▸ YOUR TASK: Where the string "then" appears in a line of the data, show that line.

▸ Records from a data collection:
-------

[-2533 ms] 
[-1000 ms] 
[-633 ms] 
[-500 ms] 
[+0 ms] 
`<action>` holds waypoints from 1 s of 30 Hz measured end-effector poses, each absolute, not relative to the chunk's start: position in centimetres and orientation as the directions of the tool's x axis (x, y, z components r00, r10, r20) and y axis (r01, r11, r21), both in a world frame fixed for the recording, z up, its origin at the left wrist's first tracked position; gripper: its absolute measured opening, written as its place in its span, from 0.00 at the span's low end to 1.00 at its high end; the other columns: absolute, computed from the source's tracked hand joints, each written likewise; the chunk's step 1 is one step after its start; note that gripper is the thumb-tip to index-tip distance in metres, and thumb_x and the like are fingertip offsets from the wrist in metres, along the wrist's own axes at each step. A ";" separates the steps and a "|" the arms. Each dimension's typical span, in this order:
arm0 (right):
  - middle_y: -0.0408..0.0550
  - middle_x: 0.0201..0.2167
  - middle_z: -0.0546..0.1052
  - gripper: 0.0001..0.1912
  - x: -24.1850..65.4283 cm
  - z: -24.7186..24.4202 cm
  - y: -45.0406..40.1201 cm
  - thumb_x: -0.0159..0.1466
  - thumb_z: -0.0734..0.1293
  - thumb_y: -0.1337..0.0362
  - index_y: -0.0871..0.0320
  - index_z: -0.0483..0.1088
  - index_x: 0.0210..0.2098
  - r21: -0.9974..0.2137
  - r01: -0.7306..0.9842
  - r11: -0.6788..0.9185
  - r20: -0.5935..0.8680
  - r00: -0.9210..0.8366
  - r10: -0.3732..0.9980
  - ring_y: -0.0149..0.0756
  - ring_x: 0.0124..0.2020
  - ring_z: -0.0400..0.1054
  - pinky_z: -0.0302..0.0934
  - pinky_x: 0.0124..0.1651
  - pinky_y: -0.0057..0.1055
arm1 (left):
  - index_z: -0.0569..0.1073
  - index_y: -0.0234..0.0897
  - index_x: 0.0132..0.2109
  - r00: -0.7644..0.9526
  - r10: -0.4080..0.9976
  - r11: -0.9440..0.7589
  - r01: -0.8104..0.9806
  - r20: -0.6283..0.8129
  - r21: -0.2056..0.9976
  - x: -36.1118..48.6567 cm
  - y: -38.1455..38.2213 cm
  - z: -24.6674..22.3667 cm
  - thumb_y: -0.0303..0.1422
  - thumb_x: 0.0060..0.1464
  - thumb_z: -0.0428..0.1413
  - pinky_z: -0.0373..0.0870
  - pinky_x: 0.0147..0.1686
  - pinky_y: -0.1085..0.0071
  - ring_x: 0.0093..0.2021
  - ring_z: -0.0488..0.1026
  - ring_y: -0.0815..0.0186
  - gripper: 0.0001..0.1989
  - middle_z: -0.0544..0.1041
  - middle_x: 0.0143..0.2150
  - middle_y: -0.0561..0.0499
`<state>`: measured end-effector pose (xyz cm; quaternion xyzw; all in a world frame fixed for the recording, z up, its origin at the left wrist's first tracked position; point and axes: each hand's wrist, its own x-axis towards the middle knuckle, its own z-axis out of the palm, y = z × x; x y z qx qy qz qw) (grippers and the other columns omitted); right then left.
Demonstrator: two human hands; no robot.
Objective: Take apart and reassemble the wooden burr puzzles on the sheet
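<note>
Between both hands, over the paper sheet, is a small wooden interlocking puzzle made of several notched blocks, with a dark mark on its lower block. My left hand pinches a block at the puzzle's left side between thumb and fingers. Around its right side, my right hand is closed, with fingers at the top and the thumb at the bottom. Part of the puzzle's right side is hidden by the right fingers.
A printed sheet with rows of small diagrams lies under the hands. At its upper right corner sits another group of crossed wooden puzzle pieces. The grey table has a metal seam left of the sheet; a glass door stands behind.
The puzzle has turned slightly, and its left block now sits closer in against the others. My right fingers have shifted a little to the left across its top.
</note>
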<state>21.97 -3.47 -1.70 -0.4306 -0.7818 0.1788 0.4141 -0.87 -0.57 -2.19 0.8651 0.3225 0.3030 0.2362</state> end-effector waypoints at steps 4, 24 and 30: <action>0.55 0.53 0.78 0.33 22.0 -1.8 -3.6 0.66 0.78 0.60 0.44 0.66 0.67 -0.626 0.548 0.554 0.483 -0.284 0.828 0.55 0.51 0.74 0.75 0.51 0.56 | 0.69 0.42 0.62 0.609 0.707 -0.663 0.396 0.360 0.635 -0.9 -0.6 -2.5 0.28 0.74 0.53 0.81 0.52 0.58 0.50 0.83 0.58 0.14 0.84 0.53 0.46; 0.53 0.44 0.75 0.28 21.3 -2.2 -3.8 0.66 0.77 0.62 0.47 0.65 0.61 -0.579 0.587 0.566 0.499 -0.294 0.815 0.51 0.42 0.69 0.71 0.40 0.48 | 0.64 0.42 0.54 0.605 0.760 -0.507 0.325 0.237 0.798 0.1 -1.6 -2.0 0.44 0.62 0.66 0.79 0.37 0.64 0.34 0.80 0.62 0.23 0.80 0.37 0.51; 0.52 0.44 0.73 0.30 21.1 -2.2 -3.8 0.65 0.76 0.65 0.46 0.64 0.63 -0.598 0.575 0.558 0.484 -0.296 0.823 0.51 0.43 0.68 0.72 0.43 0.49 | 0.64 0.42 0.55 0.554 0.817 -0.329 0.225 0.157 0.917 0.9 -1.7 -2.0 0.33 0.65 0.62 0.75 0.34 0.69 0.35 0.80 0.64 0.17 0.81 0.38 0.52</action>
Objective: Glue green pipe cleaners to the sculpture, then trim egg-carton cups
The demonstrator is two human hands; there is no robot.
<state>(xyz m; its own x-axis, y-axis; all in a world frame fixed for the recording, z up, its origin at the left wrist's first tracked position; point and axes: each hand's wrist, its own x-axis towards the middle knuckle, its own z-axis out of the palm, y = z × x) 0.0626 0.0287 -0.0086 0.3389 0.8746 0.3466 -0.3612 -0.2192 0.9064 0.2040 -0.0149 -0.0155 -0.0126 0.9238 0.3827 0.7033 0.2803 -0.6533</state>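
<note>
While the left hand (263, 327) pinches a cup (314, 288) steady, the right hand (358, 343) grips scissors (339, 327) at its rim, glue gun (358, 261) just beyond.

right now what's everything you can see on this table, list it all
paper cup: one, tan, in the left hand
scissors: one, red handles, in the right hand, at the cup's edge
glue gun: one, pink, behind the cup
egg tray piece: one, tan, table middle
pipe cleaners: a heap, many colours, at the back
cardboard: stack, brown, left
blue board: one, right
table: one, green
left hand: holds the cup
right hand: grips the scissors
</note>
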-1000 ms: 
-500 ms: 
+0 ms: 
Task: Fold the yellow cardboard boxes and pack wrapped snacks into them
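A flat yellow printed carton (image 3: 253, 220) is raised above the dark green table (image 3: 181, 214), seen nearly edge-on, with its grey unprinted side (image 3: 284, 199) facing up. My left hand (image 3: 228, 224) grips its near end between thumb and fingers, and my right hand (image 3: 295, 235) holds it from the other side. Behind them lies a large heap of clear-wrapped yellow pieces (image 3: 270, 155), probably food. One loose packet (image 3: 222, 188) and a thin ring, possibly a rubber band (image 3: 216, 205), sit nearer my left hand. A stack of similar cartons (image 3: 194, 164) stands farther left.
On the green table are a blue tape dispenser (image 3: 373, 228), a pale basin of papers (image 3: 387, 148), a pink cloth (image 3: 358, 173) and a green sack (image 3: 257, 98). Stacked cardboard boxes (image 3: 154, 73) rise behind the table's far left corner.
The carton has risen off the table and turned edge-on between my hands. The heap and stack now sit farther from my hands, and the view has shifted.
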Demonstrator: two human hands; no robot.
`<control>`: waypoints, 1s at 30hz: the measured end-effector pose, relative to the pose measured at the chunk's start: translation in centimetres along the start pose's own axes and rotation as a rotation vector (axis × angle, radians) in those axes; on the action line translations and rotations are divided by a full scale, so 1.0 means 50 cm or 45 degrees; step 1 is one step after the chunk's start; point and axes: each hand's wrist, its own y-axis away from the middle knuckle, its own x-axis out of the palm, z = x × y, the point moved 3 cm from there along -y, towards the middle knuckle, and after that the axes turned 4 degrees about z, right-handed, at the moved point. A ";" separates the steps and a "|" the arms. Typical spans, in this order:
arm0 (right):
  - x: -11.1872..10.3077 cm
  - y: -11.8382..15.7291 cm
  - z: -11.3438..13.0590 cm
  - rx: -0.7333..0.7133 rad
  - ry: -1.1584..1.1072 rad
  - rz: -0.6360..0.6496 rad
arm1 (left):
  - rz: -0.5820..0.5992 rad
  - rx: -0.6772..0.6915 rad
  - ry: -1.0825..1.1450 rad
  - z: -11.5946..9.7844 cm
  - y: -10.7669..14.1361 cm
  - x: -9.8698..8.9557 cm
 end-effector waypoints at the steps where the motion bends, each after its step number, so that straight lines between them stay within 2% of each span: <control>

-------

▸ RESPONSE TO THIS TASK:
`<state>`: measured end-effector pose (xyz cm; quaternion xyzw; all in a world frame fixed for the recording, z up, its origin at the left wrist's first tracked position; point and axes: each hand's wrist, its own x-axis towards the middle knuckle, its own z-axis out of the palm, y = z × x; x y z qx qy qz qw) (grippers and the other columns omitted); right then left.
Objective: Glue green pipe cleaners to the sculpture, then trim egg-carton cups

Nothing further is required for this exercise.